Task prompt
Restate word for word the lines of the material below, from the line with "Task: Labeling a" to the line with "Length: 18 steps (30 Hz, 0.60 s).", both lines included, and no others.

Information provided

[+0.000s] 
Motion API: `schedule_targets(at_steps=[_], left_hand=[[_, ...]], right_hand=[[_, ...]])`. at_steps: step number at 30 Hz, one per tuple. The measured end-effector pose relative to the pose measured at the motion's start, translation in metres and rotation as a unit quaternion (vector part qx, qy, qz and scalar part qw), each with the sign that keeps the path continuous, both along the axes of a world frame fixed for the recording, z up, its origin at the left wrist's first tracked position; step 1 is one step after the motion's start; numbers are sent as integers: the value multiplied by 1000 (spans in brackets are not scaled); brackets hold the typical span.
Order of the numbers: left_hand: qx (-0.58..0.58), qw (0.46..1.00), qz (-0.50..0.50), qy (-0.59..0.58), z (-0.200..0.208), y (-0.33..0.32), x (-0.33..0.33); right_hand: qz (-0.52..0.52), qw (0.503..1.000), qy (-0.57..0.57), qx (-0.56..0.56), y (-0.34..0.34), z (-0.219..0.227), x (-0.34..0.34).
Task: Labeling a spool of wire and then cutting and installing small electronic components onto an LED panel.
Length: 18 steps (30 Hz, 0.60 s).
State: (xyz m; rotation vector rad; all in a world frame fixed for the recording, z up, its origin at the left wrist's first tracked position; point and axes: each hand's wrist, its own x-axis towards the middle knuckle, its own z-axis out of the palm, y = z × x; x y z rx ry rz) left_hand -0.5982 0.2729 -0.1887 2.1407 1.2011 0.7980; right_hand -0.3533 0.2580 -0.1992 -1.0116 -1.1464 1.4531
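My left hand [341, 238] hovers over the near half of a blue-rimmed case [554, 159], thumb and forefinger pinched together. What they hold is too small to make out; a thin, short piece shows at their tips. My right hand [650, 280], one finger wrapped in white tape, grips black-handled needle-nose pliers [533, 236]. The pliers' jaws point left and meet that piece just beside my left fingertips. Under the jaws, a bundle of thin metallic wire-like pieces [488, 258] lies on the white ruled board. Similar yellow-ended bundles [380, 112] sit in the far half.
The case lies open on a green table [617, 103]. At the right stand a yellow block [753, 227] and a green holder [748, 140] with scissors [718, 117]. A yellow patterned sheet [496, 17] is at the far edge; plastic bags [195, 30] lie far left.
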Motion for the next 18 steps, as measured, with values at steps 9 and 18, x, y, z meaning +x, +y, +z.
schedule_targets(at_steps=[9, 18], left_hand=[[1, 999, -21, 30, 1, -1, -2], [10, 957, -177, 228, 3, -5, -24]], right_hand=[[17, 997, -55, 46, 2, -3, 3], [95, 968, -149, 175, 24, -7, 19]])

Completed exercise
Task: Labeling a spool of wire and then cutting and installing small electronic components onto an LED panel.
Length: 18 steps (30 Hz, 0.60 s).

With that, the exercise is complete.